__RAW DATA__.
»»

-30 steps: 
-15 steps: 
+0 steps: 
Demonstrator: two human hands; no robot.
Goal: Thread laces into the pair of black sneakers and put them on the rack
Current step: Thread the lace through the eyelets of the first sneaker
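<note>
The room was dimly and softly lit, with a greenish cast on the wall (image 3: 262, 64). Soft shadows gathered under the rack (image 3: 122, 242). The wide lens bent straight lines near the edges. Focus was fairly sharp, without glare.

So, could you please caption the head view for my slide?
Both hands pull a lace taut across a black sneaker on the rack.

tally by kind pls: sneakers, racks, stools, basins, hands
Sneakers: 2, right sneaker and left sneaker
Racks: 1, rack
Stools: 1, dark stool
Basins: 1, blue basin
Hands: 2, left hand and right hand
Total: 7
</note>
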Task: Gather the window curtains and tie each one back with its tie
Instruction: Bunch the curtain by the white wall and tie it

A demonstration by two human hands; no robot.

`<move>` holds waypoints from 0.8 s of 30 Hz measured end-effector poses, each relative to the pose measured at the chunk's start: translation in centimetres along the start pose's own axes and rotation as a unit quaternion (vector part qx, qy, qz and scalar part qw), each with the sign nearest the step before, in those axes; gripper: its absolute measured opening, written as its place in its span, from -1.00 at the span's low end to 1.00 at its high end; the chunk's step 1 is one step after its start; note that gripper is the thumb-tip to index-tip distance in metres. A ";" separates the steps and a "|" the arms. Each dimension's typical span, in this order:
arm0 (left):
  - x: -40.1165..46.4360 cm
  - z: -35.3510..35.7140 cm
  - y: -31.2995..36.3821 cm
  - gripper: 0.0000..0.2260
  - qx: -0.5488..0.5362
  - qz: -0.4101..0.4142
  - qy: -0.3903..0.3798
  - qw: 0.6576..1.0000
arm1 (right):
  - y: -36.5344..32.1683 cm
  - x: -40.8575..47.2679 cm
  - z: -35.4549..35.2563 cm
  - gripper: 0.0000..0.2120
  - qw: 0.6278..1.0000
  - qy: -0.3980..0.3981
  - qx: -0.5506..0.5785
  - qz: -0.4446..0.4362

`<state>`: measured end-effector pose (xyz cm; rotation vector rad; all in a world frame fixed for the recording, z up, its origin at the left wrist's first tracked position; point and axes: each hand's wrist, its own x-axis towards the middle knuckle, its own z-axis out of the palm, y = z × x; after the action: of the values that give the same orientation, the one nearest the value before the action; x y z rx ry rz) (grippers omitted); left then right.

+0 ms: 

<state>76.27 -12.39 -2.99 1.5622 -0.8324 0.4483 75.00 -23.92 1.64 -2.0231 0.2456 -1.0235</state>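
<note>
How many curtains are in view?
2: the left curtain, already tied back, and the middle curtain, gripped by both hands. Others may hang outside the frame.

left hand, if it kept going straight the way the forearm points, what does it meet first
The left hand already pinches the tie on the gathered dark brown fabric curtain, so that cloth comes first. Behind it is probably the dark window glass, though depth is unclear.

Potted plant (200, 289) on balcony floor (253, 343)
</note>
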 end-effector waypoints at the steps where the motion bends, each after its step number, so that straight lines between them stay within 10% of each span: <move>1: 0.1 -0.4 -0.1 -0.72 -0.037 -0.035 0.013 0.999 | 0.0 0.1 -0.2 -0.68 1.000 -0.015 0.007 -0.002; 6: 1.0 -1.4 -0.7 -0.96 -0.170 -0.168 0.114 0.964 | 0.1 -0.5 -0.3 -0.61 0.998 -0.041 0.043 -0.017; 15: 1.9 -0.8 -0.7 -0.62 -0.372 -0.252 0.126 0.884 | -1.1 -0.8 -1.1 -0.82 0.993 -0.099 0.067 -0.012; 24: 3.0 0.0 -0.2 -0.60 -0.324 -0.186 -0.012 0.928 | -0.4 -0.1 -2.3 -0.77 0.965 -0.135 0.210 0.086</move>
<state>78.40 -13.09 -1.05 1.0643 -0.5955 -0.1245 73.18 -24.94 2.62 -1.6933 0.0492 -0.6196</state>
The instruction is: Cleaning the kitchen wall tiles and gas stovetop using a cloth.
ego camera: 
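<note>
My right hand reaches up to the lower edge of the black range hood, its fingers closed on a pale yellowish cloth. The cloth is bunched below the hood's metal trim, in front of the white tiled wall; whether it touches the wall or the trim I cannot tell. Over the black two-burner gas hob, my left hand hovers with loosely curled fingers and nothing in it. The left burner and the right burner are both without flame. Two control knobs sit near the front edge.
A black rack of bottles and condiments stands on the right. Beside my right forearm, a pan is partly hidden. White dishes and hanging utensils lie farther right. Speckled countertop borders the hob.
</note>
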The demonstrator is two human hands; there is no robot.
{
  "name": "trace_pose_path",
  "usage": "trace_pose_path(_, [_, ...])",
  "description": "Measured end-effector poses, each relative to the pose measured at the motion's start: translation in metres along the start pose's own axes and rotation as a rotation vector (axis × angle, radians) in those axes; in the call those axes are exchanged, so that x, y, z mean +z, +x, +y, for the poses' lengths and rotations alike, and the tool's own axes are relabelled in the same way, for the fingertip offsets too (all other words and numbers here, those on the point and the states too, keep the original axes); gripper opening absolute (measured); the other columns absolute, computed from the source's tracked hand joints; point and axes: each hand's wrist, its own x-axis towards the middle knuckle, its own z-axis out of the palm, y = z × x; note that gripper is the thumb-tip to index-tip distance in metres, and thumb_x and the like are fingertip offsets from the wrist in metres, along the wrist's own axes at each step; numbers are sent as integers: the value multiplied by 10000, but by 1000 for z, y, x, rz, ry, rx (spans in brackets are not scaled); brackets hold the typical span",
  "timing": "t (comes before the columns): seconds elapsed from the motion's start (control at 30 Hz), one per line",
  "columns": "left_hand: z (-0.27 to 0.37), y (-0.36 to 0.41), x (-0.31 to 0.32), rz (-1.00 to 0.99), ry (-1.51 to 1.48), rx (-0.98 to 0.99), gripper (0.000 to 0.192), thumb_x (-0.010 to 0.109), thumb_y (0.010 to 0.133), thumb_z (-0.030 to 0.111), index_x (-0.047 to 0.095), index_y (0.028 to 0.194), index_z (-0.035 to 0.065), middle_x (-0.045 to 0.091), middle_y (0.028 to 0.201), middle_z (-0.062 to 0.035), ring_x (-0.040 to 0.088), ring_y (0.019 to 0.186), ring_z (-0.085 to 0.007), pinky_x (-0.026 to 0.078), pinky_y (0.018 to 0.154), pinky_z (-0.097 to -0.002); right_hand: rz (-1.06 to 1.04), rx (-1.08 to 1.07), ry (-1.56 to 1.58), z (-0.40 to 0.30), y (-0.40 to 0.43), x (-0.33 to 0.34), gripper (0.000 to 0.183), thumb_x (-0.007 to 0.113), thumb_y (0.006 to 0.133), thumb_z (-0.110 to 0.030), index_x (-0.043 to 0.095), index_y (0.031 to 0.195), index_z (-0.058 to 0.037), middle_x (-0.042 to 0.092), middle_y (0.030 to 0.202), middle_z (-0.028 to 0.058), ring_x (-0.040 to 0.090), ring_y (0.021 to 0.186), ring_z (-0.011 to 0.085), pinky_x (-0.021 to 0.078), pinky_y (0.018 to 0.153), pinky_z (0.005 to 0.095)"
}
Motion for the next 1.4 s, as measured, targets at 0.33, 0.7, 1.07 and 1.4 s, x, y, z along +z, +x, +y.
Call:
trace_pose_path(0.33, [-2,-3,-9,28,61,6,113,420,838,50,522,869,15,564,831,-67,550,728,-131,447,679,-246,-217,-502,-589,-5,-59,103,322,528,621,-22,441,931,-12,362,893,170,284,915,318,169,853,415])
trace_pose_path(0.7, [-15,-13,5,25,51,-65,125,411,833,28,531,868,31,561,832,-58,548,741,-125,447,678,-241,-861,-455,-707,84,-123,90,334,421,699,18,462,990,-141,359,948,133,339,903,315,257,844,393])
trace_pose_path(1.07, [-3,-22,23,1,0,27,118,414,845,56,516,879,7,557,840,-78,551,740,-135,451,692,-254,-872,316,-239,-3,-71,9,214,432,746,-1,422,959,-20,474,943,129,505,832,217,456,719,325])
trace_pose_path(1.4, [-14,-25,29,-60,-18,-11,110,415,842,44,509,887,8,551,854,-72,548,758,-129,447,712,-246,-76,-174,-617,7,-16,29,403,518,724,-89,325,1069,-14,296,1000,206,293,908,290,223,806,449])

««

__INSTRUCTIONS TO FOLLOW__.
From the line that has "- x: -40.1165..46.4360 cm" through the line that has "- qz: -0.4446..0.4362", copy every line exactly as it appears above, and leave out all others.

__ANSWER FOR THIS EXERCISE__.
  - x: -40.1165..46.4360 cm
  - z: -35.3510..35.7140 cm
  - y: -31.2995..36.3821 cm
  - gripper: 0.0000..0.2260
  - qx: -0.5488..0.5362
  - qz: -0.4101..0.4142
  - qy: -0.3903..0.3798
  - qw: 0.6576..1.0000
arm1 (right):
  - y: -36.5344..32.1683 cm
  - x: -40.8575..47.2679 cm
  - z: -35.4549..35.2563 cm
  - gripper: 0.0000..0.2120
  - qw: 0.6278..1.0000
  - qy: -0.3980..0.3981
  - qx: -0.5506..0.5785
  - qz: -0.4446..0.4362

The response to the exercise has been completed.